- [DESCRIPTION OF THE TASK] When you reach the line containing "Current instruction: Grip", begin copying, and keep copying each line exactly until the listing ends.

..........

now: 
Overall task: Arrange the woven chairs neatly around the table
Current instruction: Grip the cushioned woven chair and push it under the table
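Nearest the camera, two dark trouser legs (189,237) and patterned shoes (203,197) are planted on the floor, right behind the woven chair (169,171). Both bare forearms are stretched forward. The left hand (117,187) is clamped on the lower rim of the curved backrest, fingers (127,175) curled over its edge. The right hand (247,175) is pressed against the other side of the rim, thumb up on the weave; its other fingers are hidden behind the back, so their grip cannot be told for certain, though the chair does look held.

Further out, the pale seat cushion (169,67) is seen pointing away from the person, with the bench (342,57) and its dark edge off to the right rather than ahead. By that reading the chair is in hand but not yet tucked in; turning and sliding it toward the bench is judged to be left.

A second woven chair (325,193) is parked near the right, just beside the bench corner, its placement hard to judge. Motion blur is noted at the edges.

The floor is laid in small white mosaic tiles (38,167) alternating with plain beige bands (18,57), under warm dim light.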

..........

- [SOLUTION FOR THIS TASK]
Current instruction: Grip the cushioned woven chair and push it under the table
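Nearest the camera, two dark trouser legs (189,237) and patterned shoes (203,197) are planted on the floor, right behind the woven chair (169,171). Both bare forearms are stretched forward. The left hand (117,187) is clamped on the lower rim of the curved backrest, fingers (127,175) curled over its edge. The right hand (247,175) is pressed against the other side of the rim, thumb up on the weave; its other fingers are hidden behind the back, so their grip cannot be told for certain, though the chair does look held.

Further out, the pale seat cushion (169,67) is seen pointing away from the person, with the bench (342,57) and its dark edge off to the right rather than ahead. By that reading the chair is in hand but not yet tucked in; turning and sliding it toward the bench is judged to be left.

A second woven chair (325,193) is parked near the right, just beside the bench corner, its placement hard to judge. Motion blur is noted at the edges.

The floor is laid in small white mosaic tiles (38,167) alternating with plain beige bands (18,57), under warm dim light.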

The output is complete as it stands.